_Description of the task_.
Please repeat, from the entries that follow, the lines from the one containing "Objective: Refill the" through the one containing "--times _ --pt" exactly, adding nothing.

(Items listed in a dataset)
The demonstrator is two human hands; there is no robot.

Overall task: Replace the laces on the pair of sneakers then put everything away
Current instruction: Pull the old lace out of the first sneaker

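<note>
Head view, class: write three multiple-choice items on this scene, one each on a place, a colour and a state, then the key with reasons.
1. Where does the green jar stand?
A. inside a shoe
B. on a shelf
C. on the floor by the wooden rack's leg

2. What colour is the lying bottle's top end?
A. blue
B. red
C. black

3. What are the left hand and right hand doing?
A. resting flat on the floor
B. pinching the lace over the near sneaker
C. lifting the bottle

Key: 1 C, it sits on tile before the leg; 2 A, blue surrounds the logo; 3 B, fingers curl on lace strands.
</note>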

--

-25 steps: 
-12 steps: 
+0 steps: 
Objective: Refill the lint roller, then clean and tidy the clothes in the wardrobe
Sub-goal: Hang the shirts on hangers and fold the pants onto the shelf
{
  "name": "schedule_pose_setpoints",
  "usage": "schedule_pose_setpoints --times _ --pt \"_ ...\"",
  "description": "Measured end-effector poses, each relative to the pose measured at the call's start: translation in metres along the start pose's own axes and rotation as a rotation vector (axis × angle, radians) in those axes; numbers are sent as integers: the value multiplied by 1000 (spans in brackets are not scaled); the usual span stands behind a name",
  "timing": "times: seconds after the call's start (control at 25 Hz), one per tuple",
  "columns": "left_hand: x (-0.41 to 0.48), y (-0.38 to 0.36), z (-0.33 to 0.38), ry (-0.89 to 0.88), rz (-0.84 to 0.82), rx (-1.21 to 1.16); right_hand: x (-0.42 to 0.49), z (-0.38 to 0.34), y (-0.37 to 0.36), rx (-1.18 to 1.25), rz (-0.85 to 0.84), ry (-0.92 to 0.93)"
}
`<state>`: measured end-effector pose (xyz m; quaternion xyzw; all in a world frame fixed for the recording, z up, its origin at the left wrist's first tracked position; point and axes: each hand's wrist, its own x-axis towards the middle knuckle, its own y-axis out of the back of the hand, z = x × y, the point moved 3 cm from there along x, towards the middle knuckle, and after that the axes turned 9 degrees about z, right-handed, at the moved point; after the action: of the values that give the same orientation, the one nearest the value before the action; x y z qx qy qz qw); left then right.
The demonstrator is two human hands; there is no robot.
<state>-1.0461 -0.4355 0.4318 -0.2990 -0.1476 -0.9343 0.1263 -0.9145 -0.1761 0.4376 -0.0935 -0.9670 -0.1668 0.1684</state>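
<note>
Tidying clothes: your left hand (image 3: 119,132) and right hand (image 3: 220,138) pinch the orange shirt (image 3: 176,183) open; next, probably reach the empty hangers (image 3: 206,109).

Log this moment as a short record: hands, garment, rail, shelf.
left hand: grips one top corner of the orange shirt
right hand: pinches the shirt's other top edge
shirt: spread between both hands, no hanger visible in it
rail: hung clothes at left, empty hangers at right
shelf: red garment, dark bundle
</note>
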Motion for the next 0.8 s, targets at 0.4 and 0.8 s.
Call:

_Exercise solution_.
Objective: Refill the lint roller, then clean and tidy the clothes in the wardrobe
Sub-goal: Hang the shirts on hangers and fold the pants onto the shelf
{
  "name": "schedule_pose_setpoints",
  "usage": "schedule_pose_setpoints --times _ --pt \"_ ...\"",

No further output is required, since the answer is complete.